Each line of the data below between the one containing "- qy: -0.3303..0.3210" and the one containing "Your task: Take", both included, is to be repeated exactly. Please omit pictures.

Saved entries

____________

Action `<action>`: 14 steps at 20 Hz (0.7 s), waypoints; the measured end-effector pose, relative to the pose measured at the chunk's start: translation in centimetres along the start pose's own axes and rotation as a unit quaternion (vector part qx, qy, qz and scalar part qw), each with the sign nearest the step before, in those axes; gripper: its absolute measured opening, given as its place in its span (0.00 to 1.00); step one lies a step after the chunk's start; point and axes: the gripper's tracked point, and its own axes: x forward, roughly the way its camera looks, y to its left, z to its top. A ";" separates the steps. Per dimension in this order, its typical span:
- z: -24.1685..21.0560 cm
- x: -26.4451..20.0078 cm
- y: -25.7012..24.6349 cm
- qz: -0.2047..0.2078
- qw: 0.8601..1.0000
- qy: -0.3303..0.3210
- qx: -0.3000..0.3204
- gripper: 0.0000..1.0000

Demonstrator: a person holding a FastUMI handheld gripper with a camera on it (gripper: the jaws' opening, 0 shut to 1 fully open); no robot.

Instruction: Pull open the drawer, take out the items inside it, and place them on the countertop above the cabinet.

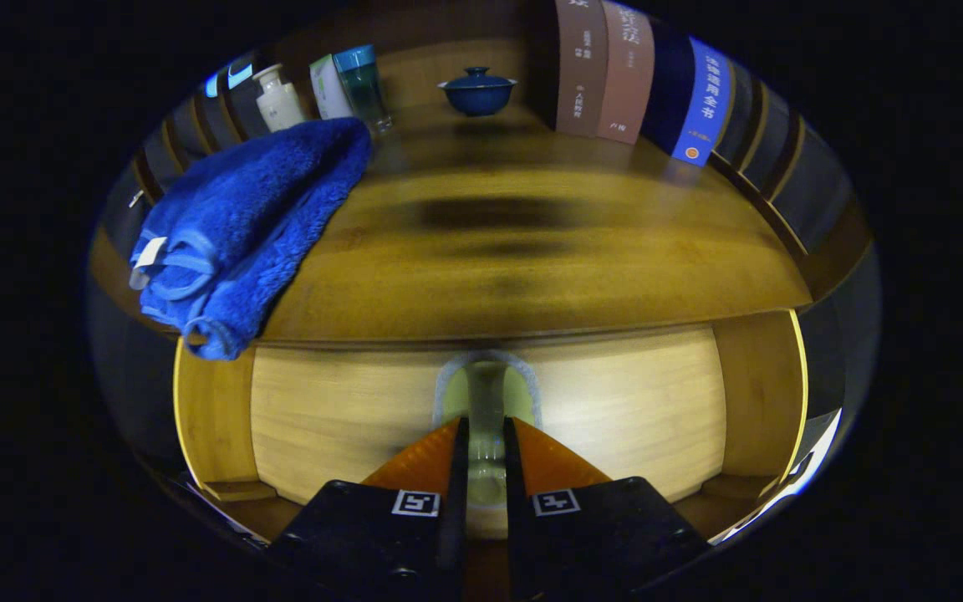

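A pale wooden drawer front (615, 410) faces me under the cabinet's countertop (548, 284). At its middle sits a small arched handle (486, 386) with a pale upright bar. My gripper (486, 425) is right up against the drawer, its two fingers closed in on that bar from the left and right, so it is shut on the handle. The inside of the drawer is hidden behind its front. I cannot tell how far the drawer stands out from the cabinet.
A folded blue towel (247, 217) lies on the countertop's left part and hangs over its front edge. Behind it stand a white bottle (278, 99), a pale tube (329, 86) and a teal bottle (363, 84). A blue lidded bowl (477, 90) and upright books (628, 71) stand at the back.
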 end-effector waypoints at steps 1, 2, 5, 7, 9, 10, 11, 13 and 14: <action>-0.3 -1.0 0.0 0.004 1.000 -0.009 -0.001 0.25; -0.7 -2.0 0.0 0.007 1.000 -0.022 0.000 0.25; -0.9 -5.4 -0.1 0.016 0.997 -0.070 0.002 0.25; -0.3 -7.5 -0.3 0.016 0.994 -0.104 0.004 0.25; 1.2 -9.5 -0.4 0.020 0.991 -0.135 0.013 0.25; 2.1 -10.3 -0.3 0.022 0.988 -0.150 0.018 0.25; 3.2 -11.0 -0.3 0.025 0.986 -0.166 0.021 0.25; 5.6 -11.7 -0.1 0.028 0.982 -0.187 0.024 0.25; 6.7 -11.6 0.2 0.030 0.981 -0.192 0.024 0.25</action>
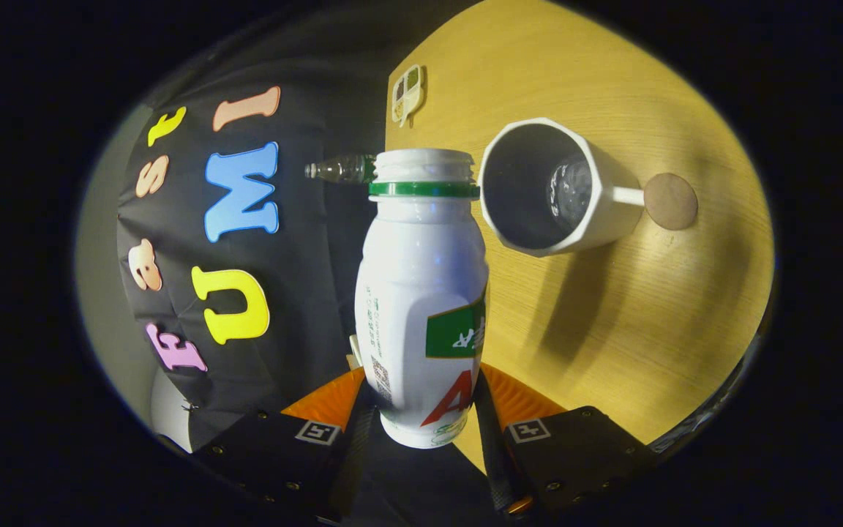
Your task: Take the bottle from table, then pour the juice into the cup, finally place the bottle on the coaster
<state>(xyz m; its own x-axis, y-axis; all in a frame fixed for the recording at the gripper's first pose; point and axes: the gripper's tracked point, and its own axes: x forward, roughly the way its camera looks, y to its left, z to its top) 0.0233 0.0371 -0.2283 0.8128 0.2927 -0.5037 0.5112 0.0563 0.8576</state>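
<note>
My gripper (425, 399) is shut on the lower body of a white plastic bottle (421, 293) with a green neck ring and no cap. I am rolled onto my side, so the bottle lies roughly level with the wooden table (634, 329). Its open mouth (425, 157) sits just beside the rim of the white angular cup (560, 187). The cup stands on the table, and something shiny glints at its bottom. A round brown coaster (670, 201) lies flat just past the cup's handle.
A small clear bottle (337, 170) pokes out behind the white bottle's neck, against the booth's cloth wall. A small pale tag (407, 94) sits near the table's edge. Bare wood lies around the cup and the coaster.
</note>
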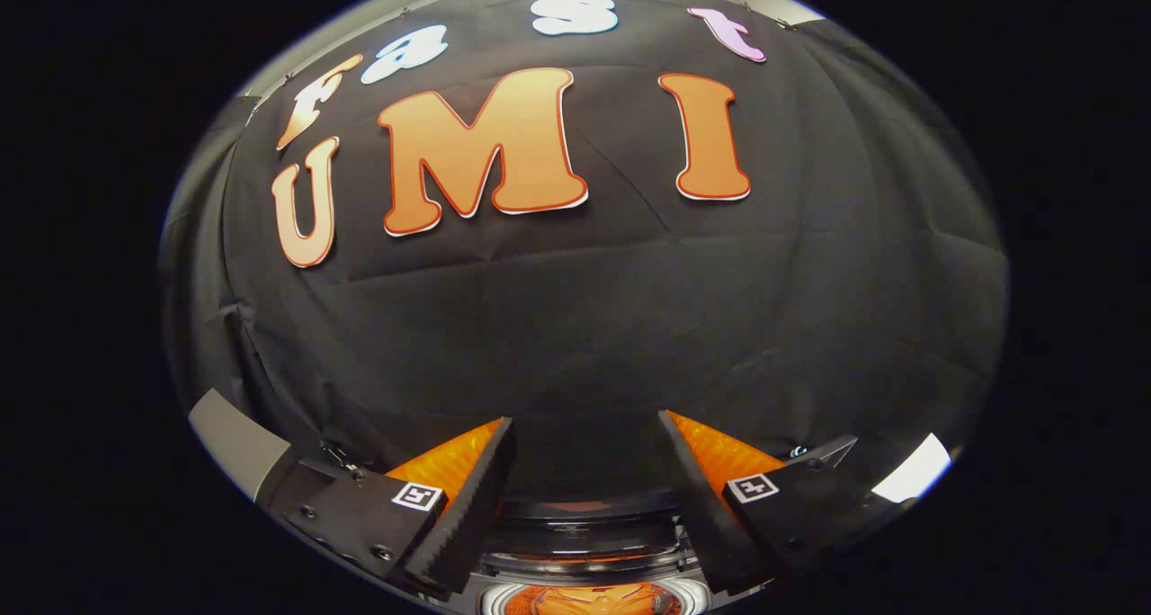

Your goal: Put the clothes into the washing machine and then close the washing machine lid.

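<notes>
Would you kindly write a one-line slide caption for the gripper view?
Open gripper holding nothing, aimed at the black cloth wall, with the washing machine low between its fingers.

recording booth, black cloth wall [584, 327], washing machine [584, 543] below

Your booth wall [584, 327] is matt cloth, soft-looking with creases and fold lines all over. The gripper [584, 471] sits with its fingers spread wide, nothing between them; the fingers' [468, 507] inner faces look ridged and rubbery, not shiny. Below them the washing machine [584, 543] reads as glossy smooth plastic with bright reflections on its rim.
</notes>
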Demonstrator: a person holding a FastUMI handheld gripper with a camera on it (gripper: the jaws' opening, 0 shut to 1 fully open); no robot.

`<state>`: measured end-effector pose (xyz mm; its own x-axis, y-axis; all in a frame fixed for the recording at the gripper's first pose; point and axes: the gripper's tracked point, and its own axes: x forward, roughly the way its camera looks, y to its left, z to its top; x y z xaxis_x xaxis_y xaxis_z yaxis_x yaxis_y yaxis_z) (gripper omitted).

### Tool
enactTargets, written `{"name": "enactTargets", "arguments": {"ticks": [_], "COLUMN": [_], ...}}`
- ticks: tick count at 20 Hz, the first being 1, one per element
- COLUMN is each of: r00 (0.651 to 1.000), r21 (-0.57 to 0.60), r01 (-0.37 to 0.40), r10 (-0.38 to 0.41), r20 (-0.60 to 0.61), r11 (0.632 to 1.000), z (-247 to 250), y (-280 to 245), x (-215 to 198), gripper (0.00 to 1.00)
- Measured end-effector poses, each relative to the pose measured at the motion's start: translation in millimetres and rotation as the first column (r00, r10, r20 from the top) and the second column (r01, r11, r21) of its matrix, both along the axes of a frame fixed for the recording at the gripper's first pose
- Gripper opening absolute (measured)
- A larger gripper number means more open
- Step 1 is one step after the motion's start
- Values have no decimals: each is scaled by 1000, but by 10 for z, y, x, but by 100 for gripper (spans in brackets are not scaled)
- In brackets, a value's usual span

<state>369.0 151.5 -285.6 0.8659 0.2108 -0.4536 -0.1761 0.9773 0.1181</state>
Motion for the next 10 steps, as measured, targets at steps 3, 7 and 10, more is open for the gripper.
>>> {"name": "enactTargets", "arguments": {"ticks": [3,7,10], "r00": [1000,1000,999], "r21": [-29,-63,-56], "r01": [5,-13,-13], "r10": [-5,14,15], "r20": [1,25,35], "r11": [1000,998,998], "z": [-61,-68,-51], "y": [-24,-10,-17], "x": [67,44,35], "gripper": [99,97,97]}}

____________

Output below:
- qy: -0.3303..0.3210
- qx: -0.3000..0.3204
- gripper: 0.0000..1.0000

Demonstrator: a person holding a FastUMI handheld gripper with a camera on it (gripper: the jaws' opening, 0 shut to 1 fully open); no robot.

Instruction: Pull open the drawer, take out the items inside it, and place them on the countertop above the cabinet.


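A pale wooden drawer front (615, 410) faces me under the cabinet's countertop (548, 284). At its middle sits a small arched handle (486, 386) with a pale upright bar. My gripper (486, 425) is right up against the drawer, its two fingers closed in on that bar from the left and right, so it is shut on the handle. The inside of the drawer is hidden behind its front. I cannot tell how far the drawer stands out from the cabinet.
A folded blue towel (247, 217) lies on the countertop's left part and hangs over its front edge. Behind it stand a white bottle (278, 99), a pale tube (329, 86) and a teal bottle (363, 84). A blue lidded bowl (477, 90) and upright books (628, 71) stand at the back.
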 end-effector waypoints at steps 1, 2, 5, 7, 9, 10, 11, 13 and 14: <action>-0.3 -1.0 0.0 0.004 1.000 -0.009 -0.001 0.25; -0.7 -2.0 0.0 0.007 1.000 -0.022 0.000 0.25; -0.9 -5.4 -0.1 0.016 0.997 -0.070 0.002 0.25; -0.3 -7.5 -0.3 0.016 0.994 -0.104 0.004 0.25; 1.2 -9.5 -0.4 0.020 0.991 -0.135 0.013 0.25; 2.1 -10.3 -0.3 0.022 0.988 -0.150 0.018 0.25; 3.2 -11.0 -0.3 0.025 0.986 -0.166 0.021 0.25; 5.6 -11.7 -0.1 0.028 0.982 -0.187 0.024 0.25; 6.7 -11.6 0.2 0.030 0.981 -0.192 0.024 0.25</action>
Your task: Take the bottle from table, then pour the juice into the cup, finally place the bottle on the coaster

The required output has now been supplied.